#### Try it
Output all of the listing, leaving every line exactly as written.

#### Dataset section
================================

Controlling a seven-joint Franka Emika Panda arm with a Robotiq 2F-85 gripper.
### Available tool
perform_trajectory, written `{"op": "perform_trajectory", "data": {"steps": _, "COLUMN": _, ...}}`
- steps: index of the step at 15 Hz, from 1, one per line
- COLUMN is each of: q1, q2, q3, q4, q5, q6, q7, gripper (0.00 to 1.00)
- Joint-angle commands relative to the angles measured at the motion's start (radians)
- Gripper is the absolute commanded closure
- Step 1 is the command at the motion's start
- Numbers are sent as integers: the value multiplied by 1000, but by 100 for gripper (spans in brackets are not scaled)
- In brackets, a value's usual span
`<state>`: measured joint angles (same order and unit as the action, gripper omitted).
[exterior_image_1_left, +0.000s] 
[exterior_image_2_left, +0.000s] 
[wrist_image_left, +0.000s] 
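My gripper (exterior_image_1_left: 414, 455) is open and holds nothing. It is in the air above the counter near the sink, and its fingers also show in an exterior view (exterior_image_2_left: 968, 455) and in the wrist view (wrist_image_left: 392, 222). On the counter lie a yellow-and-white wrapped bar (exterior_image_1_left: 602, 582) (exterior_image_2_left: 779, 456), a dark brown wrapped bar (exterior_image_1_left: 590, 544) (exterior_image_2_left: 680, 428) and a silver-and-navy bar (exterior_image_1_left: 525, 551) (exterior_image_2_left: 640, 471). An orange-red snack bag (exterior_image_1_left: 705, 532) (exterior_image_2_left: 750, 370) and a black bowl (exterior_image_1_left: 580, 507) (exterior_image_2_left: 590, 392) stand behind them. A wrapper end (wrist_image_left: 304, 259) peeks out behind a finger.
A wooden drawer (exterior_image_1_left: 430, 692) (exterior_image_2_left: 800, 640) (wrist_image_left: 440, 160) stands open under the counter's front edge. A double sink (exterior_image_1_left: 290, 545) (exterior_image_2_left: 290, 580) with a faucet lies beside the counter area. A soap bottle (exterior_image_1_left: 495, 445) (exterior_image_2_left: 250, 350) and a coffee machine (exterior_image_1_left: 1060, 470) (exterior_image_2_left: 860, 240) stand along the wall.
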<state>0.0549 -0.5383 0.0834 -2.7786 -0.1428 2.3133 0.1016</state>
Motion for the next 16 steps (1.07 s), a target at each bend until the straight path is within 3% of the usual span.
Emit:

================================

#### Solution to this task
Controlling a seven-joint Franka Emika Panda arm with a Robotiq 2F-85 gripper.
### Available tool
perform_trajectory, written `{"op": "perform_trajectory", "data": {"steps": _, "COLUMN": _, ...}}`
- steps: index of the step at 15 Hz, from 1, one per line
- COLUMN is each of: q1, q2, q3, q4, q5, q6, q7, gripper (0.00 to 1.00)
- Joint-angle commands relative to the angles measured at the motion's start (radians)
- Gripper is the absolute commanded closure
- Step 1 is the command at the motion's start
- Numbers are sent as integers: the value multiplied by 1000, but by 100 for gripper (spans in brackets are not scaled)
- In brackets, a value's usual span
`<state>`: measured joint angles (same order and unit as the action, gripper omitted).
[exterior_image_1_left, +0.000s] 
[exterior_image_2_left, +0.000s] 
[wrist_image_left, +0.000s] 
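My gripper (exterior_image_1_left: 414, 455) is open and holds nothing. It is in the air above the counter near the sink, and its fingers also show in an exterior view (exterior_image_2_left: 968, 455) and in the wrist view (wrist_image_left: 392, 222). On the counter lie a yellow-and-white wrapped bar (exterior_image_1_left: 602, 582) (exterior_image_2_left: 779, 456), a dark brown wrapped bar (exterior_image_1_left: 590, 544) (exterior_image_2_left: 680, 428) and a silver-and-navy bar (exterior_image_1_left: 525, 551) (exterior_image_2_left: 640, 471). An orange-red snack bag (exterior_image_1_left: 705, 532) (exterior_image_2_left: 750, 370) and a black bowl (exterior_image_1_left: 580, 507) (exterior_image_2_left: 590, 392) stand behind them. A wrapper end (wrist_image_left: 304, 259) peeks out behind a finger.
A wooden drawer (exterior_image_1_left: 430, 692) (exterior_image_2_left: 800, 640) (wrist_image_left: 440, 160) stands open under the counter's front edge. A double sink (exterior_image_1_left: 290, 545) (exterior_image_2_left: 290, 580) with a faucet lies beside the counter area. A soap bottle (exterior_image_1_left: 495, 445) (exterior_image_2_left: 250, 350) and a coffee machine (exterior_image_1_left: 1060, 470) (exterior_image_2_left: 860, 240) stand along the wall.
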<state>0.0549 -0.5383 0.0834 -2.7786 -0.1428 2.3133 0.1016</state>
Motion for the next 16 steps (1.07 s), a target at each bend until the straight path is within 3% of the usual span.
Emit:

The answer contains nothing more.